Among the entries below, the lines from the one with "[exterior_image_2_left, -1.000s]" up to and including the one with "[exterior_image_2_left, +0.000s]" are to be restated exactly, without pictures.

Records excerpted from a collection
┄┄┄┄┄┄

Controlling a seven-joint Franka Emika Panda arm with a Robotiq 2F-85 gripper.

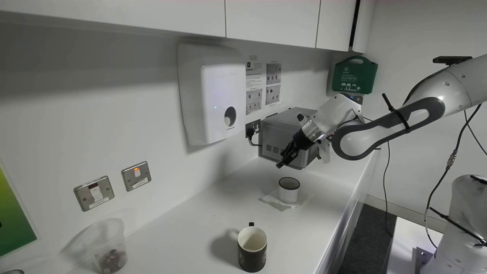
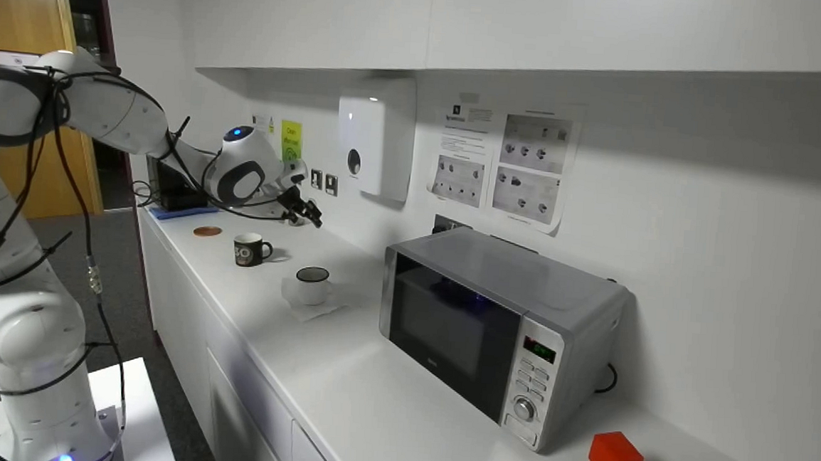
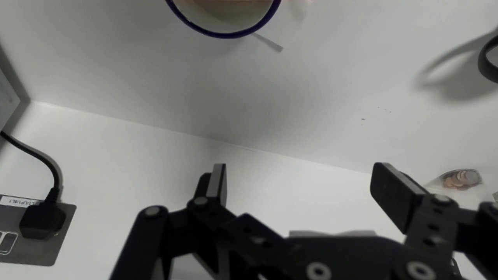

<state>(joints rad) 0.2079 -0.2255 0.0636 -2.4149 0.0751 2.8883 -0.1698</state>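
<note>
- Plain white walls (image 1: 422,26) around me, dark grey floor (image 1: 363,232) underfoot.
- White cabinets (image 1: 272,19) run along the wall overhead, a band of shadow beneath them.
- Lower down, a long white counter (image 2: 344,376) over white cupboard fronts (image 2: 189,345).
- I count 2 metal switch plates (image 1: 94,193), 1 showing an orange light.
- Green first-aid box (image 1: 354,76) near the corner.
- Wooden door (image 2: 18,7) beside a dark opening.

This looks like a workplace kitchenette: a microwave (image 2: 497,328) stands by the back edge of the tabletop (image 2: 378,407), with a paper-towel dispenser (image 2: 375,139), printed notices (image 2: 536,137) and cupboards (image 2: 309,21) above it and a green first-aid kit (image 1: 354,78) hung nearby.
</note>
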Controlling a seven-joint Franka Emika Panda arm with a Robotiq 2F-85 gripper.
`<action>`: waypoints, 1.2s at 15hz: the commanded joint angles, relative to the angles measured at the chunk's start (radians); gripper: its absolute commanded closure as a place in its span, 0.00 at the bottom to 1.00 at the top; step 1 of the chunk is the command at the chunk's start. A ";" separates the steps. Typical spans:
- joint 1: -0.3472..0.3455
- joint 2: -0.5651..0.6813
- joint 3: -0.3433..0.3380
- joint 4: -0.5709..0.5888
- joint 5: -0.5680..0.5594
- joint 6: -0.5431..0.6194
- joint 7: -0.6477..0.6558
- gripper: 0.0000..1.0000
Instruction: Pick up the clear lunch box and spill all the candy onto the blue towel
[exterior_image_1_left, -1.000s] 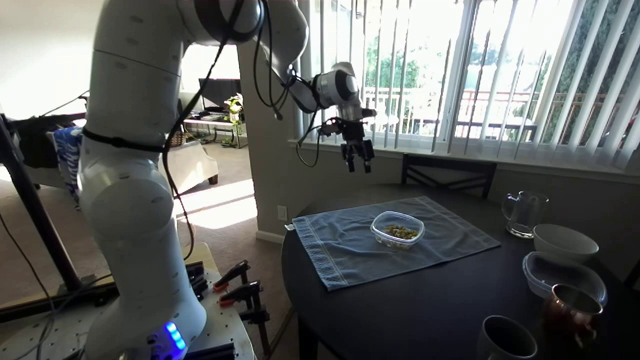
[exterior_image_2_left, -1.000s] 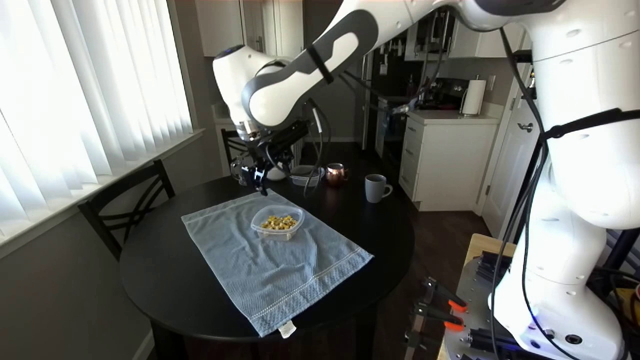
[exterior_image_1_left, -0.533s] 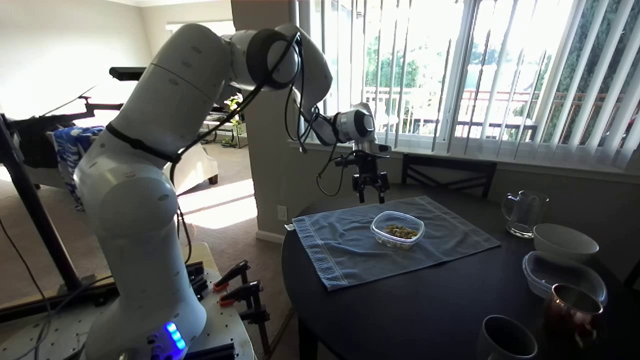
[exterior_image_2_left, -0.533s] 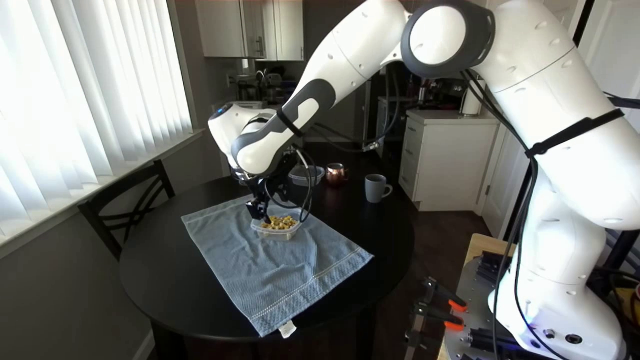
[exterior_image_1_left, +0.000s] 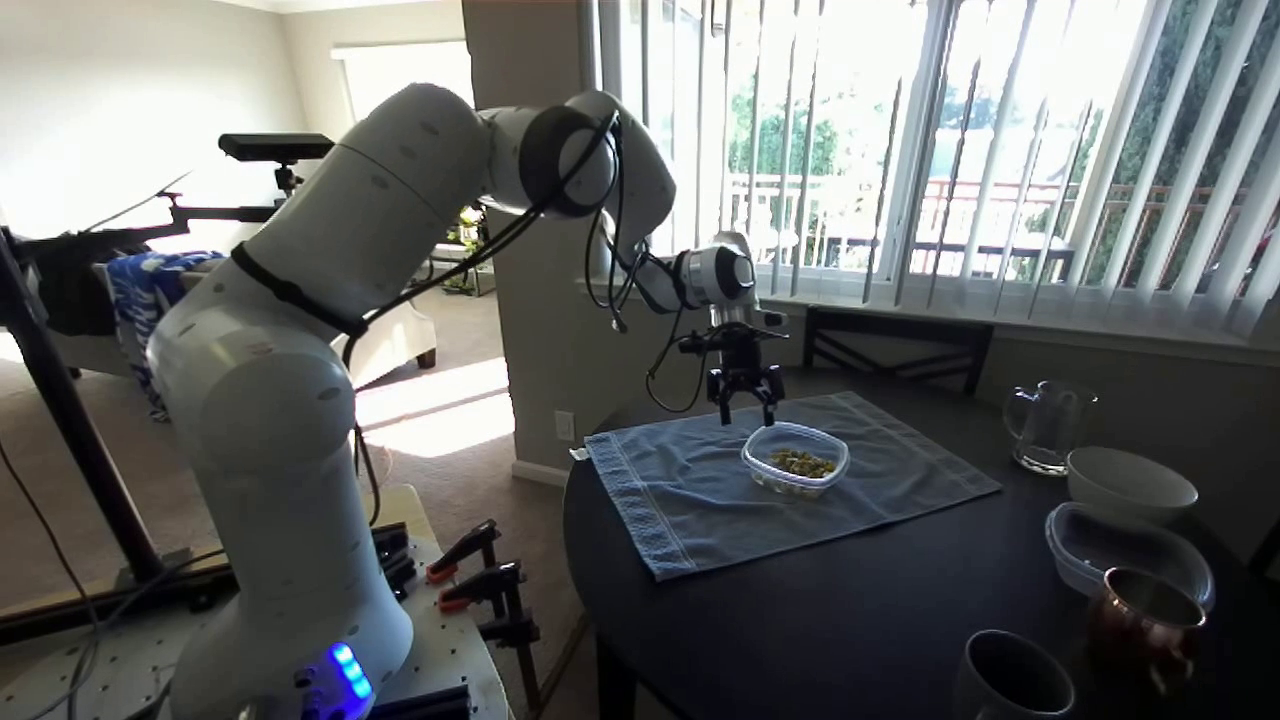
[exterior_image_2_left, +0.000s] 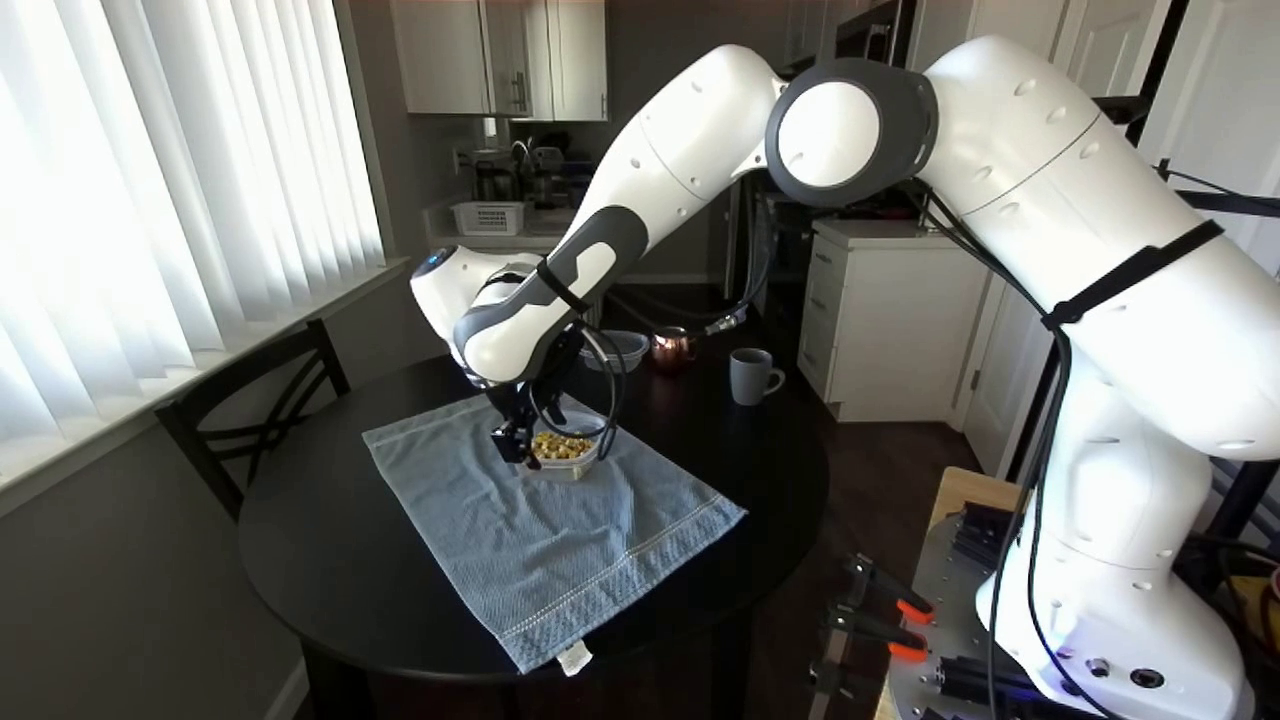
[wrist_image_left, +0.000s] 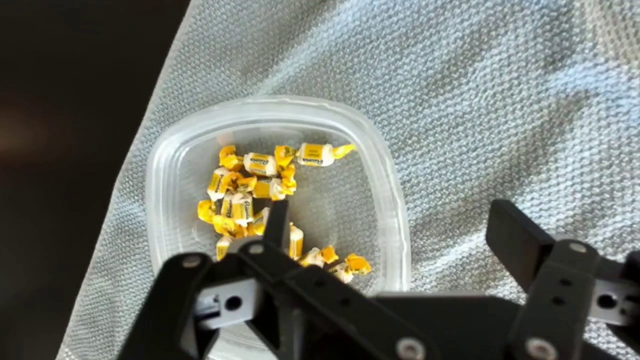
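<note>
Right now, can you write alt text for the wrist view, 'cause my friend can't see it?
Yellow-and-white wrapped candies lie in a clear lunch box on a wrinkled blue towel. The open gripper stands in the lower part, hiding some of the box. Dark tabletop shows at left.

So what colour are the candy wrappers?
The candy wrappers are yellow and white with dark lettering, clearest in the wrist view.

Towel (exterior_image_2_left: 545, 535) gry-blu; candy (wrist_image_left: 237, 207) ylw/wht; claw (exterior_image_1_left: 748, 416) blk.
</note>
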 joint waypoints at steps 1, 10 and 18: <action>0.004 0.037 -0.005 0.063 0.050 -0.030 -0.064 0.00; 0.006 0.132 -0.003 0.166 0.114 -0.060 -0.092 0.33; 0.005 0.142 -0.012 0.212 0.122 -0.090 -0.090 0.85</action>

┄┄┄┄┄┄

Reply
[exterior_image_2_left, -1.000s] 
[exterior_image_1_left, -0.533s] 
[exterior_image_2_left, -0.533s] 
[exterior_image_1_left, +0.000s] 
[exterior_image_2_left, +0.000s] 

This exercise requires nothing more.